If you liked this recipe, you might like:
Cream Cheese Puff Pastry Bites
Znoud El Sit
For the sugar syrup:
- 2.5 cups granulated sugar 300g
- 1 1/4 cups water 300ml
- squeeze lemon juice
- 1 tablespoon rose water
- 1 tablespoon orange blossom water
For the cream filling:
- 2 cups full fat milk
- 1 cup heavy whipping cream
- 3 tablespoon sugar
- 1/4 teaspoon mastic gum
- 4 tablespoon cornstarch (cornflour)
- 1 teaspoon rose water
- 1 teaspoon orange blossom water
- 1/2 pack phyllo dough, thawed (about 12 sheets) each package is around
- 2 tablespoon flour
- 2 tablespoon water
- 1/4 cup vegetable oil for frying
For the sugar syrup:
- In a medium saucepan, combine the sugar, water and lemon juice. Set on a stovetop over medium high heat. Stir just to combine then let it be. If sugar isn’t dissolving you can stir a couple times but as soon as it starts to boil stop stirring.
- Bring to a boil, then reduce heat to low and let it simmer for 10 minutes. Remove from stove immediately once 10 minutes is over. It should have thickened to the consistency of maple syrup.

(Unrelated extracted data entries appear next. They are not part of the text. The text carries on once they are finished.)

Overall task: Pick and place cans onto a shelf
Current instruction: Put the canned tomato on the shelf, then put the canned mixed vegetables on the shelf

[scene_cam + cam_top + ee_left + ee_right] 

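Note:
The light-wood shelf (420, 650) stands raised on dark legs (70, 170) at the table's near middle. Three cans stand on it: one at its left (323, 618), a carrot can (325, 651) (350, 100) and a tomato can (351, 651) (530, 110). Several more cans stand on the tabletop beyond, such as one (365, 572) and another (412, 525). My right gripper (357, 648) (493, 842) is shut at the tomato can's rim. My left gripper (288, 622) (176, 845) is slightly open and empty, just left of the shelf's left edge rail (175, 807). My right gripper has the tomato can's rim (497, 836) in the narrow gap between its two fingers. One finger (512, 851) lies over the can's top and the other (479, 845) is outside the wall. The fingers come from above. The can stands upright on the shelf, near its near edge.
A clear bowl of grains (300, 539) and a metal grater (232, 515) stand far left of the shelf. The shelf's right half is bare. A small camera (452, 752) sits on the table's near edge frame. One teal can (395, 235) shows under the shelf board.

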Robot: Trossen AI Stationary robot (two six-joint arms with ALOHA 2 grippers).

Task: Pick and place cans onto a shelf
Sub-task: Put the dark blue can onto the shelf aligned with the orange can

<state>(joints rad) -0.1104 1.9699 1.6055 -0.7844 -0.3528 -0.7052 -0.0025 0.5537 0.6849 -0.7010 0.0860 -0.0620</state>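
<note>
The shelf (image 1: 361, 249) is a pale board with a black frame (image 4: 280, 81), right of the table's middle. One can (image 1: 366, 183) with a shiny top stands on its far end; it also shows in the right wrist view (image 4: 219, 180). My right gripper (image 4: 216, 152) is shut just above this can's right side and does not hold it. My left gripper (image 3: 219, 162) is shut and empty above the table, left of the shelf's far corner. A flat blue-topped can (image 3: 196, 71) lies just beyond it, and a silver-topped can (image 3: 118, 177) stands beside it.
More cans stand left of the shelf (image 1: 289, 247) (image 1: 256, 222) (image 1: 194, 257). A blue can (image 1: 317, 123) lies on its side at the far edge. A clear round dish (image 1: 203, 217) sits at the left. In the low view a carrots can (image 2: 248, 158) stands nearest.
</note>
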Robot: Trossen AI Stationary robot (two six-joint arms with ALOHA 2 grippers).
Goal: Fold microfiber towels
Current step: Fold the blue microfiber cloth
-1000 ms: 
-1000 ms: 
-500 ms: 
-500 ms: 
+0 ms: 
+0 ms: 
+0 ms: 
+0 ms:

- Once off the heat, stir in rosewater an orange blossom water, and remove from heat. Pour some in a bowl to use for dipping the finished znoud el sit, the remainder can be stored in the fridge for at least a couple of weeks.
For the cream filling (ashta)
- Make the cream filing by combining the whole milk, heavy cream, sugar, and cornstarch in a small pot. (If using mastic gum, crush it with the sugar by placing the sugar and mastic in a plastic bag and rolling over it with a rolling pin).
- Place over medium heat and begin whisking. After a couple of minutes, the mixture will begin to thicken. Keep whisking for 8 minutes or so, until mixture has thickened to the consistency of a pudding. Remove from heat, stir in rose water, and orange blossom water, then place in a bowl and cool completely.
- Cut the phyllo dough into rectangular strips, about 8×4 inches (20×10 cm).
- Make a T with two phyllo dough strips crossed on top of each other, one vertical and one horizontal (see video).
- Add a heaped tablespoon of the cream filling right in the center of the cross and fold over the horizontal bits of the T to cover it.
- Roll the vertical strip from bottom to top to make a cylinder shape.
- Mix together the flour and water, and use this paste as a glue to seal the ends of the cylinder shut so they don't open up when frying.
- Heat the oil in a large deep skillet over medium high heat. Once very hot, fry the znoud el sit, in batches, until golden brown and crispy. Remove to a paper towel lined plate to drain some of the oil, then dip the hot rolls in the sugar syrup. Enjoy hot, garnished with chopped pistachios if desired.